“There would be bad days, there always would. But she’d collect these good days, each one illuminated, and string them together until they glowed brightly in her memory like Christmas lights in a mirrored room.”Margarita Montimore, Oona Out of Order
I absolutely love when an underrated novel pleasantly surprises me. It captures the feeling of navigating through untrodden terrain and stumbling upon a cave of treasure. I initially had low expectations for Oona Out of Order since it didn’t seem to make a big impression in the reading community. Though the book was named a Good Morning America Book Club Pick, I didn’t see too much buzz about this novel on Bookstagram, BookTok, or other online platforms. This week, I decided to read Margarita Montimore’s second novel with trepidation, fearing that it wouldn’t hold my attention for long. I couldn’t have been more wrong! I finished the book in a matter of days and was eager to read more. Oona Out of Order shows time travel with a unique premise, setting up exciting cliffhangers and page-turners that makes it difficult for readers to put the book down.

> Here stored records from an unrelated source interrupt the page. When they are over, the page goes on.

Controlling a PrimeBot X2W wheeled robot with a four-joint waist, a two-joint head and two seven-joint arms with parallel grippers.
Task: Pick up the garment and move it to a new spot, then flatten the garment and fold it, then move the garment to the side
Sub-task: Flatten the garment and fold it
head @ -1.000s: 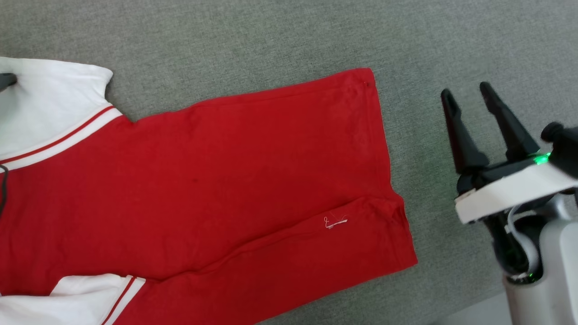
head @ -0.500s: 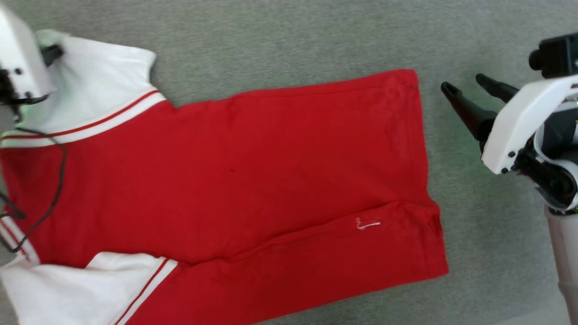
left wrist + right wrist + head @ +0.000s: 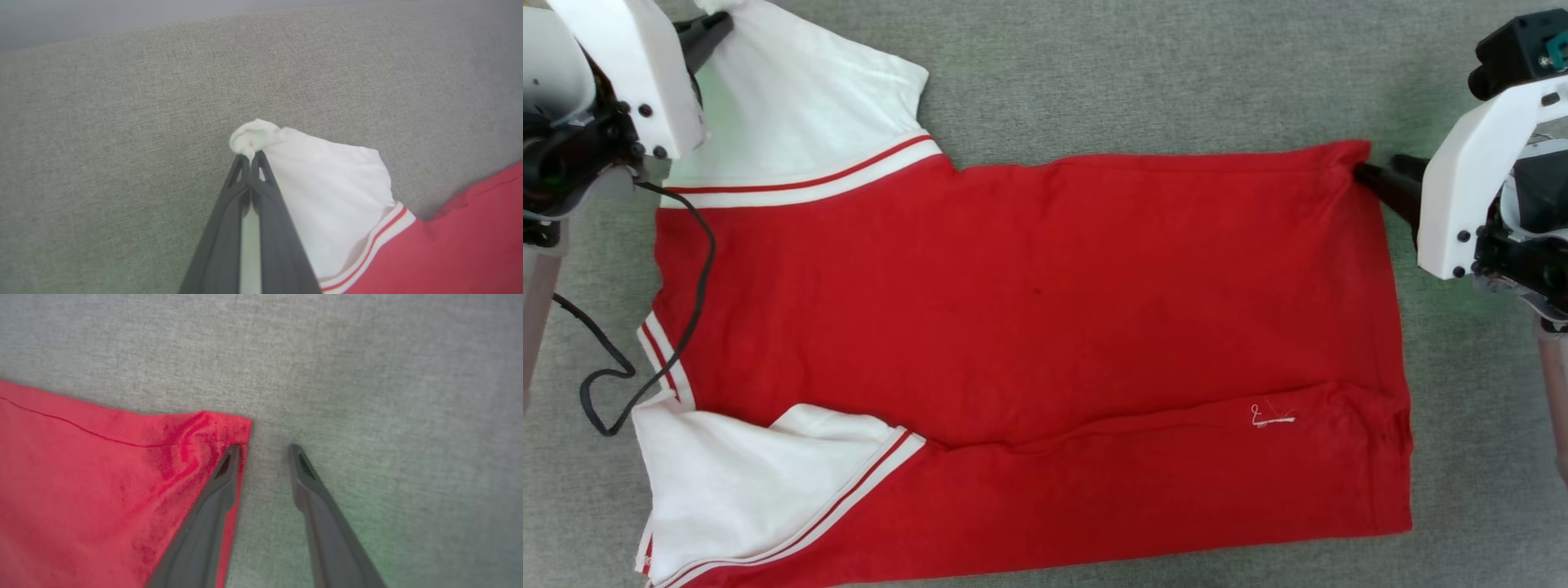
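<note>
Head view has the garment (image 3: 1045,327) spread flat across the middle of the grey fabric surface (image 3: 1143,73), with its plain red face up, shoulders to the left and hem to the right. The far sleeve (image 3: 809,106) is white with red-and-white striped trim where it meets the body. The near sleeve (image 3: 735,482) lies folded in over the red cloth at the near left. Close to the hem on the near right sits a small white thread (image 3: 1272,418), a loop and a dash that is too small to read as any letter. A thin black cable (image 3: 698,269) trails over the garment's left edge and curls onto the grey surface.

At the far left, the left gripper (image 3: 712,28) pinches the tip of the far sleeve. In the left wrist view its two fingers (image 3: 250,157) are pressed together with a bunched knob of white cloth at their tips (a firm hold, no gap).

At the far right corner of the hem, the right gripper (image 3: 1365,173) stands with its jaws apart. In the right wrist view (image 3: 264,451) one finger lies over the red corner of the garment (image 3: 81,477). The other finger rests over bare grey surface just beside it, and nothing is clamped between them.
</note>
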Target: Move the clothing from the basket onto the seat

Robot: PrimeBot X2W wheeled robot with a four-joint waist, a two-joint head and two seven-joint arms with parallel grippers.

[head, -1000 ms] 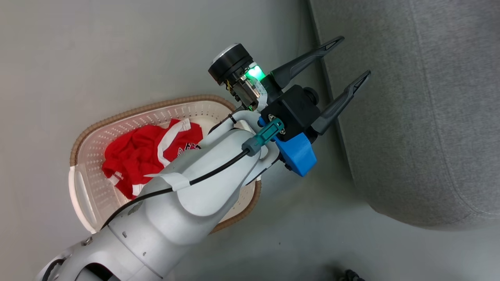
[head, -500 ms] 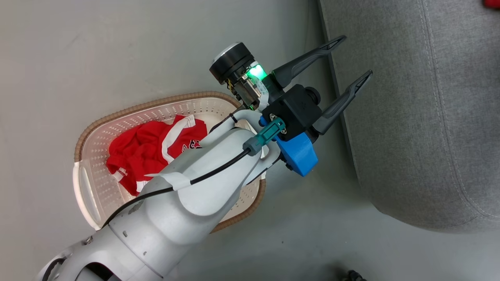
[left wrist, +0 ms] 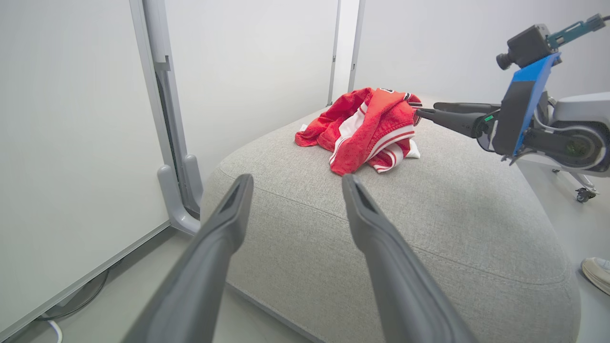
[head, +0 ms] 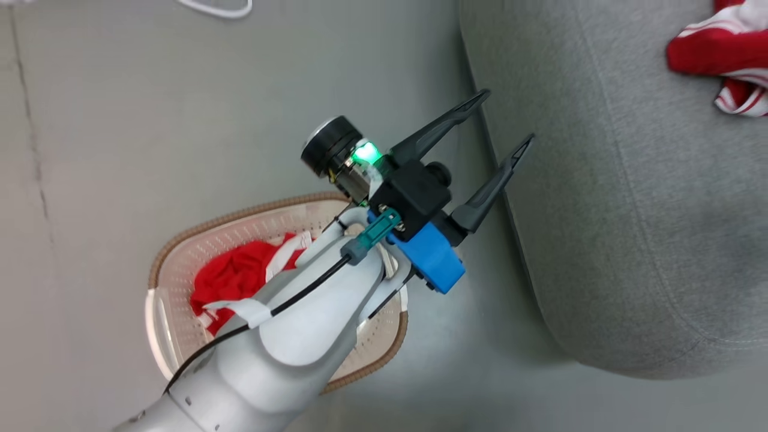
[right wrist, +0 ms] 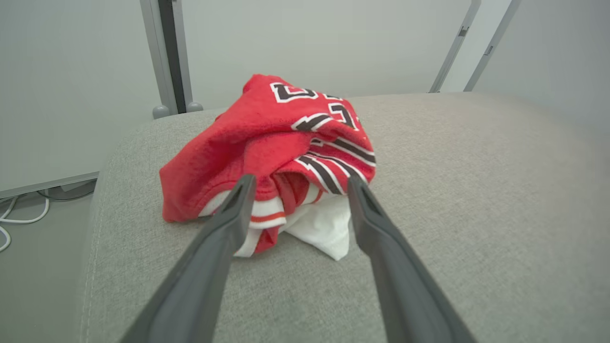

When the novel opens, Oona Lockhart is an 18 year-old on the eve of her birthday which happens to fall on New Year’s Day. The year is 1982. She is spending the night partying with her friends and her boyfriend, Dale. When the clock strikes midnight, Oona wakes up feeling disoriented. There is a strange man named Kenzie trying to keep her calm, but when she looks in the mirror she finds, to her dismay, that she is now an old woman. Kenzie explains that Oona has a very unique life, one in which she experiences her life “out of order”. Every year, Oona doesn’t know where she will be or what year she will be living through.
The real success of Oona Out of Order is that it is a gripping page-turner. At the start of the second chapter, she experiences a drastic change, going from 1982 to 2013. As a result, there are so many gaps in her understanding of her own life. As she navigates these shifts in time, she must quickly determine her new friends, boyfriends, and other relationships. Oona’s “leaps” promoted extended cliffhangers that I found really intriguing. Every chapter left me reeling and desperate to read on.
Though I thoroughly enjoyed reading the book, I noticed that the eponymous character lacked distinct characterization. Oona has such an interesting life trajectory, but I felt that her character was void of a personality. She was described as being sarcastic on a few occasions, but I wanted to see more distinctive features to better understand her personality and physical attributes. Oona’s mother was probably the biggest personality in the novel as she filled the role of a spontaneous and free-spirited parental figure. I would have liked to see actions and dialogue that showed me the characteristics of Oona, her mother, and other characters in order to make me feel like I understood each character.
In addition to the lack of characterization, there should have also been more to differentiate Oona’s surroundings with each year. Descriptive language would have helped to show readers the difference between Oona’s world in 2015 in comparison to her life in the ’80s. There were some nods to the physical changes she experienced, such as the presence and absence of the Twin Towers and the technological advances in each year. I would have loved to see more physical indicators like the evolution of the characters clothing styles, for example, as a way to adapt to the changing years. I like books that are heavy with description, so I can feel like I am physically present in the world of the book. With a story like this, there was ample opportunity to show the juxtaposition in the times and places Oona was living, but the author didn’t always use these shifts in time to her benefit.
Even with these criticisms, I found myself very moved by the end of the story. There are moments of personal loss that really touched me. By creating jumps in time, Oona has to experience death and loss in a disjointed way. In one year, she might learn about the death of someone close to her, but in the following year they might be young again. The author has several quotes throughout the book that I found really poignant, speaking to the constancy of change. Though Oona has limited interactions with some characters, I was surprised by how moved I felt when they were no longer present in her life. In these tenders moments, I felt waves of nostalgia and pangs of grief that took me by surprise.
There are so many stories about time travel, but Montimore took a commonly used trope and made it unique. Though I shared some of my criticisms, I overwhelmingly enjoyed reading this book and would definitely recommend it to friends. I gave this book a 3.5 star rating because of the original premise and fun plot turns. If you like stories with time travel that also pull at your heartstrings, then I think you should try Oona Out Of Order. This novel felt reminiscent of books like The Invisible Life of Addie LaRue and The Time Traveler’s Wife and movies like About Time. At the heart of all these stories, there is a beautiful message about making the most of every moment and finding joy in a chaotic, “out of order” life.